Rupert Murdoch (via ericmortensen)
He might actually be serious.
Among overthinky legal types (i.e., law professors), there are many who argue that Fair Use only exists because it is occasionally difficult to make a socially-desirable use of someone else’s copyrighted material. By “difficult,” I mean “burdened by transaction costs that make the whole license-getting process a real pain in the ass.” And by “transaction costs,” I mean “lawyers.”

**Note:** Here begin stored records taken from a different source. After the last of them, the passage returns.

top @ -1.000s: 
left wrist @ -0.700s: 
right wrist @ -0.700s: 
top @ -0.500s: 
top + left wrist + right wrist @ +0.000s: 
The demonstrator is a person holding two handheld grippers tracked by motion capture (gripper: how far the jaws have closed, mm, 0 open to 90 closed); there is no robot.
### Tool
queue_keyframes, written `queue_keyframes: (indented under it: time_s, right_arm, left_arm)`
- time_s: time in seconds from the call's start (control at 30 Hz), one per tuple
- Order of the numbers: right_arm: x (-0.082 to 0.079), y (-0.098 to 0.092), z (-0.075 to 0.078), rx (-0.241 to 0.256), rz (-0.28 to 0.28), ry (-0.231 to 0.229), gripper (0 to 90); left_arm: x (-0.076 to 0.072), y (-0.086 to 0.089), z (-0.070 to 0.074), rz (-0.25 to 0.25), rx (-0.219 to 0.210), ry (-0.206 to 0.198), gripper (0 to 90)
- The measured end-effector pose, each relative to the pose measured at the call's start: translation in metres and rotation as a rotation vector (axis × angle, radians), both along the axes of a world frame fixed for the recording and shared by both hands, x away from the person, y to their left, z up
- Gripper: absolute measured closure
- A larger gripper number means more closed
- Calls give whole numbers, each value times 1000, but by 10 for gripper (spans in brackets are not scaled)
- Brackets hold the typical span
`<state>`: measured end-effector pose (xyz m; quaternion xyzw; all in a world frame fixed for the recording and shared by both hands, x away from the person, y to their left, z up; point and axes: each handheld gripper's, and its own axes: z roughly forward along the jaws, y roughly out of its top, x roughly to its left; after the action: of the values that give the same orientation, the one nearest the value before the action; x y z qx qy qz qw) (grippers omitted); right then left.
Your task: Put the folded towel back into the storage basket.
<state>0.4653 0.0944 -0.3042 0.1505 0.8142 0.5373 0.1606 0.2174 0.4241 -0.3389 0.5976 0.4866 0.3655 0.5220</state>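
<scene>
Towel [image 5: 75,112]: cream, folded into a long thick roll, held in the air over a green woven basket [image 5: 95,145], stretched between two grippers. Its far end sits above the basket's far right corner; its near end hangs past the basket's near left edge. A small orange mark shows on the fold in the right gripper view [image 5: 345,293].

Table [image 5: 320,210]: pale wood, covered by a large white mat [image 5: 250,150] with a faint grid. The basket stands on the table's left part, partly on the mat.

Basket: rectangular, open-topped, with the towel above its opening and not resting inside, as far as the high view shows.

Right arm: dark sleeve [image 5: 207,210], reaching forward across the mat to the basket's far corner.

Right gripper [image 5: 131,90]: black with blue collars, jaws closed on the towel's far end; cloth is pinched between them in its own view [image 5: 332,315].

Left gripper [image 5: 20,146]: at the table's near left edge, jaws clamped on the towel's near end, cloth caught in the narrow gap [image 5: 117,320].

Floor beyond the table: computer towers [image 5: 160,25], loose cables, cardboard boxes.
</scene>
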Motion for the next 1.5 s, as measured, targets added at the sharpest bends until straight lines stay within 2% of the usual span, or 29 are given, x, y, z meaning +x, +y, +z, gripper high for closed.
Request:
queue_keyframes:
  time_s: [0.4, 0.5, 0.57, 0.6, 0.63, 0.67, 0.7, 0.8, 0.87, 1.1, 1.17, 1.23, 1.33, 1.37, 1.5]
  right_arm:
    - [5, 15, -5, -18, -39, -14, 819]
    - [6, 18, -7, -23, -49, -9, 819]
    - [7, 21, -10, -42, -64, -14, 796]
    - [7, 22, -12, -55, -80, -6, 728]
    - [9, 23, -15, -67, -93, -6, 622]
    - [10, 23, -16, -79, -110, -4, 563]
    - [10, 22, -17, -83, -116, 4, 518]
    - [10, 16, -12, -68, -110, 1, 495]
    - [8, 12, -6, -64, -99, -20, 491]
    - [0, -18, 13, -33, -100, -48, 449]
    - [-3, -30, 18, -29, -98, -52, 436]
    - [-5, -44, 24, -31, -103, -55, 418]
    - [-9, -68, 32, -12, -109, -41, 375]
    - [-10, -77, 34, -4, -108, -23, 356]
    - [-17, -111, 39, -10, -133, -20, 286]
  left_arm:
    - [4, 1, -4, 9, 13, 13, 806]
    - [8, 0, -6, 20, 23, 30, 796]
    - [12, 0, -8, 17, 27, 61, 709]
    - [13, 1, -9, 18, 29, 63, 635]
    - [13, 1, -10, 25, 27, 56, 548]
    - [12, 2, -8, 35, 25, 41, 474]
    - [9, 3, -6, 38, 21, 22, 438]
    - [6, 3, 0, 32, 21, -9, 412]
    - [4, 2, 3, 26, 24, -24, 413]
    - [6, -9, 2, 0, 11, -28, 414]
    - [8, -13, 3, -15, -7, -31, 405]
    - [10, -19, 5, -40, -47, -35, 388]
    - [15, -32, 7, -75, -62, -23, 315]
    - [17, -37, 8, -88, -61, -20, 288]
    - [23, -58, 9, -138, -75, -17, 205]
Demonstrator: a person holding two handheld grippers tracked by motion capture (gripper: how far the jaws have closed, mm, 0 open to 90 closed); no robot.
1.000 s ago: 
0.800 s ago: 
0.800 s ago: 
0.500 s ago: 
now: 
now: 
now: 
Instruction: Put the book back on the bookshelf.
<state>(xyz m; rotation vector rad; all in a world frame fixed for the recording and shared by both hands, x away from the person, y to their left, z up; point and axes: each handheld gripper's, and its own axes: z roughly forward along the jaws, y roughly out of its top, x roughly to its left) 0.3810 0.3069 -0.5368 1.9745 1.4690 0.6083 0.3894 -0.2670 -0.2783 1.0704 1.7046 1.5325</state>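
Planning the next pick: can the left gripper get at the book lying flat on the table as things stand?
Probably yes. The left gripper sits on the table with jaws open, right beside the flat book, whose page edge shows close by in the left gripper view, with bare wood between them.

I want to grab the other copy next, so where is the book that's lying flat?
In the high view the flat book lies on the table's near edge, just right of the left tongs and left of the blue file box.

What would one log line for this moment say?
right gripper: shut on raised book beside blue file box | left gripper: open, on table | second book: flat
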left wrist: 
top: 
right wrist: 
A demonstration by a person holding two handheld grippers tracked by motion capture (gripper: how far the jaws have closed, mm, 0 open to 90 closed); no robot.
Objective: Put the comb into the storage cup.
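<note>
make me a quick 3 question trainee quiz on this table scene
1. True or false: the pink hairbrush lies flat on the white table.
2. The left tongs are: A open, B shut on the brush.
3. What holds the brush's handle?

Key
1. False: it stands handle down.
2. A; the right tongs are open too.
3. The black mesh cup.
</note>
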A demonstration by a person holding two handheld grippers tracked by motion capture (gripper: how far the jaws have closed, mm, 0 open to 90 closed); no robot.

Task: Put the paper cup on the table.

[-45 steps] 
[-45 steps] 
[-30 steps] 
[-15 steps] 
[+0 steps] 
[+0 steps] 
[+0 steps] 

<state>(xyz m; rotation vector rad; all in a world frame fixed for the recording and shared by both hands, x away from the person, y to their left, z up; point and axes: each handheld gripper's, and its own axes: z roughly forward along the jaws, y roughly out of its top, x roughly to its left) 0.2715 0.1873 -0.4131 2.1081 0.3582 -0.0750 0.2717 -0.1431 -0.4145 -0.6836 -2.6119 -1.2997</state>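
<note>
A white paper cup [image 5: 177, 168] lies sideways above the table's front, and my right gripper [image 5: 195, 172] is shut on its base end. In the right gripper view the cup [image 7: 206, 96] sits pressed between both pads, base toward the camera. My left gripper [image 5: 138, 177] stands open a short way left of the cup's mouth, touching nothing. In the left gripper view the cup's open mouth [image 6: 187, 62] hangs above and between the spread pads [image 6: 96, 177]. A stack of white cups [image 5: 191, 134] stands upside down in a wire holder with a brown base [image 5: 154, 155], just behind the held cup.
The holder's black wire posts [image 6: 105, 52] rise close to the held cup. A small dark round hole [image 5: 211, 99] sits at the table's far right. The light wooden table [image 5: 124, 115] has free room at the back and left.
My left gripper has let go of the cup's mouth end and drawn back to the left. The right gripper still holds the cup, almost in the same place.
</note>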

Example: a college professor wants to include a Wall Street Journal article in a hand-out. By making a hundred copies of the article and passing them around class, he is committing copyright infringement. However, the Fair Use Doctrine gives him a compelling defense, because we want our children to learn, etc. The market failure theory argues that, no, it’s still copyright infringement, because there’s some actual market price the professor can and should pay for licensing the article. Only thing is, the steps the professor needs to take to acquire such a license (the kaching of hiring a lawyer and the time spent negotiating the rights) make the cost of doing so like a thousand times higher than the license fee itself. For an economist, this level of inefficiency is the moral equivalent of incest. The social value of the infringement is higher than the icky waste of resources, and thus we consider such infringement to be “fair.”
Now it’s easy to see where this goes. If transaction costs drop to zero, then there’s no reason to get all outraged and shit. Enter the Internet, and rights clearinghouses, and micropayments — all things that cut down on the wasteful lawyer fees and allow a more perfect licensing market to develop. If the actual cost to a professor to acquire a license to that Wall Street Journal article is $10, with no transaction costs, and the time it takes to acquire the license is the five minutes spent clicking on a few links and the PayPal, well, then ipso facto Q.E.D. thus and therefore there’s no need to justify copyright infringement. Fair Use becomes unnecessary, economically speaking.
Ironically, much of what Google is doing to make it easier to buy shit is in fact eroding the Fair Use doctrine that they’ll likely try to hide behind when Murdoch lawyers up.
For those of you interested in boring yourself further, the seminal article on this is Wendy Gordon’s Fair Use as Market Failure, which is filled with hilarious references to Betamax tapes because it was written in 1982.